Again, Samsung denied all of Mr. Kim’s allegations Tuesday, saying that he was turning against Samsung out of “personal grudges.”
However, in a legal complaint filed with prosecutors Mr. Kim, who worked as an internal lawyer for Samsung for seven years until 2004, said that Mr. Lee and his top aides illegally ordered transactions that allowed his son to acquire Samsung shares from Samsung affiliates at unfairly low prices.
When prosecutors investigated one transaction in 2003, Mr. Kim said lawyers in his legal division at Samsung trained Samsung executives to serve as scapegoats to protect Mr. Lee, even though those executives were not involved.
Two of the executives were found guilty in a court ruling in October 2005.
In interviews with South Korean media, Mr. Kim said he was “sidelined” by Samsung after he refused to pay 3 billion won, or $3.3 million, in a bribe to the judge presiding over the case.
Mr. Kim’s accusations later took on a new drama when he gave a nationally televised news conference in a Catholic church in Seoul.
“Samsung instructed me to commit crimes,” he said at the news conference. “A basic responsibility for all Samsung executives is to do illegal lobbying, buying people with money.”
Samsung later issued a 25-page rebuttal denying all major accounts of Mr. Kim’s allegations. It noted that Mr. Kim did not provide evidence to support his claims.
An independent investigation by SweetcrudeReports in 2013 and this month had uncovered how Samsung-HI was handed over the Egina FPSO project after heavy bribing of corrupt government officials, who have also promised it other juicy contracts such as the Bonga and Zaba-Zaba.
Our investigation had revealed that Integrated Logistics Services, Intels, a Nigerian company with a logistics base in Ikpokiri/Onne, near Port Harcourt was behind the subversion of the 3 tier contracting process of the Nigeria National Petroleum Corporation, NNPC, and the subsequent selection of Samsung.
Indications were that if the NNPC Board had endorsed the selection of Samsung for execution of the Egina FPSO packages, the Nigerian Content scope which would have seen the creation of over 20,000 jobs in the country would be undermined, which was exactly what eventually happened.
In January when SweetcrudeReports visited the vessel, it was noticed that the South Koreans were intentionally hidden inside the vessel away from the prying eyes of the public.
Findings showed that Nigerians who were working on the vessel were employed on contract.
In fact, on the second visit around February/March, a protest by the Nigerian contract workers had erupted at LADOL.
When SweetcrudeReports spoke with few of the contracted workers, it was gathered that they were worried about being jobless after the Egina FPSO leaves the shore of LADOL for the oil field.
Again, when SweetcrudeReports visited in August, it was observed that Samsung had shipped in more South Koreans into LADOL.
While the South Koreans were kept inside air-conditioned tight offices; even the offices inside the FPSO where the South Koreans used were secured and well air-conditioned with good food, the Nigerian workers were used as labourers to fix the already-made shipped in materials from South Korea. This move was in contrast with what was widely publicised that the fabrication would be done in-country thereby providing jobs for Nigerian youths.
During the visit, the South Koreans felt insecure-more like they did not want anyone spying on them, especially upon learning it was a visit by the media.
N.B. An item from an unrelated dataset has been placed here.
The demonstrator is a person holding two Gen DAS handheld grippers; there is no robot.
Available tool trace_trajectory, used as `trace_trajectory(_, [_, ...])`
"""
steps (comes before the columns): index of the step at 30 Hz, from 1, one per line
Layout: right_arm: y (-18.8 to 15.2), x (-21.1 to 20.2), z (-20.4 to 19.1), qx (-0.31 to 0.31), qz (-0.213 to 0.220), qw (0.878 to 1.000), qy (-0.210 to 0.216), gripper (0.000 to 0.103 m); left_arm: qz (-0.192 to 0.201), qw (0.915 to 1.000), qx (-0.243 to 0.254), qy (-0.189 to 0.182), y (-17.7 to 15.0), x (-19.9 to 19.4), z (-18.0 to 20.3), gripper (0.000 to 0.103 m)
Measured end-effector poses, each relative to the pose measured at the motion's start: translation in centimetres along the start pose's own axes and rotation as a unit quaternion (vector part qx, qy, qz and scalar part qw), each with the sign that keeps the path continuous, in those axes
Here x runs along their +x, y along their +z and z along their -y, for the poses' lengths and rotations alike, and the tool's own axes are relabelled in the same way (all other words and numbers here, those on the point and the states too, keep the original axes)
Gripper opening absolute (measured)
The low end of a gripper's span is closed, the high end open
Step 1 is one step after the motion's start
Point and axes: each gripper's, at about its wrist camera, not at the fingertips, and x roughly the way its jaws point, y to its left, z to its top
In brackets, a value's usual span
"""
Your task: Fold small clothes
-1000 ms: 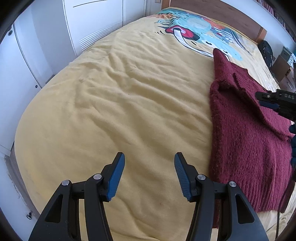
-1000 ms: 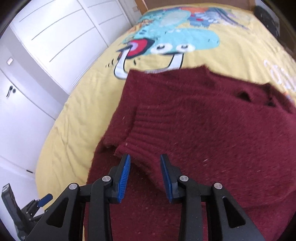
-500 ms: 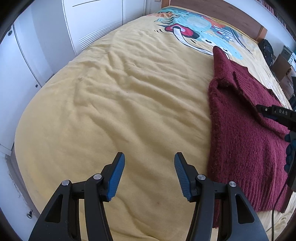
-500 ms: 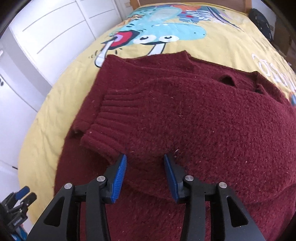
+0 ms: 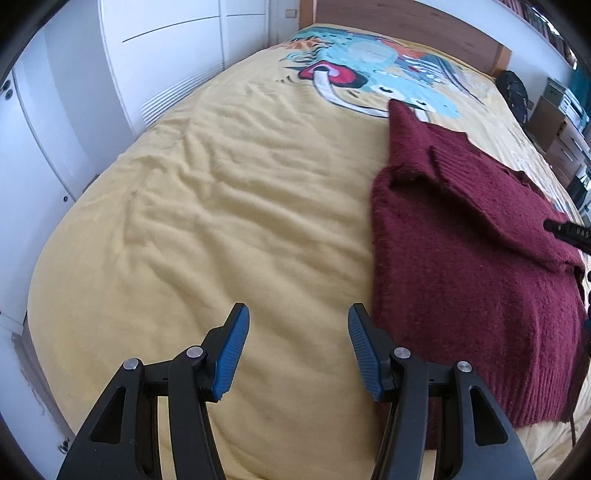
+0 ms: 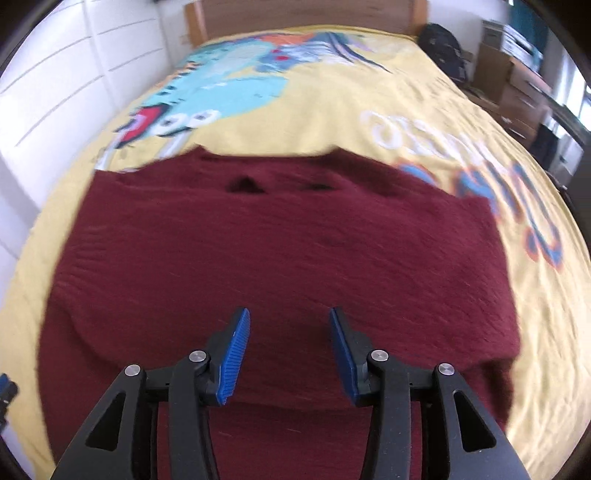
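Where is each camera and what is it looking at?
Left wrist view: sits on the left gripper, looking down past its open fingers at the yellow bedspread; the maroon sweater lies to the right.
Right wrist view: sits on the right gripper, looking down over the sweater toward the headboard; its fingers have just been opening, with nothing between them.
Both show the sweater, the bedspread and its cartoon print.

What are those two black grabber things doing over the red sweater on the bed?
A person is folding a dark red sweater on a yellow bedspread. One sleeve is already folded across it. The right gripper hovers above the sweater; its jaws have just been opening and nothing is pinched between them. The left gripper waits open over bare bedspread beside the sweater.
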Motion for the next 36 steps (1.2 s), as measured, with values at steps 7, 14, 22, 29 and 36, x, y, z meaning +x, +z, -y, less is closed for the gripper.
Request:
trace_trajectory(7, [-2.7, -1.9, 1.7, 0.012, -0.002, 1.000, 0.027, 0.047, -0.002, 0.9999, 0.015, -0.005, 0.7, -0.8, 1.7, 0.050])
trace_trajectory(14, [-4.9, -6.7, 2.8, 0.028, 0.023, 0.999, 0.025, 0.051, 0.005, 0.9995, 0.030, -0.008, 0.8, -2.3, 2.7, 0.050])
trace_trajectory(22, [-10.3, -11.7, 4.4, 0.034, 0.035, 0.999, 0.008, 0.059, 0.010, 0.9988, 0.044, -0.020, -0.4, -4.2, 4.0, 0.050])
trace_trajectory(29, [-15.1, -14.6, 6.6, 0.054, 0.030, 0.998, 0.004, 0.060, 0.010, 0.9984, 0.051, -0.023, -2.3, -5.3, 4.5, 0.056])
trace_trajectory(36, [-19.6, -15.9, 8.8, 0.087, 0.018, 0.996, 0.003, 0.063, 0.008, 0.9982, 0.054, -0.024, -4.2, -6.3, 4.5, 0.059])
And just like its usual practice in other heavy bribery cases, sources close to the matter told SweetcrudeReports that the South Korean company “is not resting on its oars as it plans to bribe its way through the Nigerian judiciary until it gets what it wants and sink its fang into the Nigerian market. It wants to collect other dip water projects and plans to use its South Korean workforce to ferry huge sum out of the country”, one of our sources said.
Efforts to reach Samsung for reactions met with a brick wall.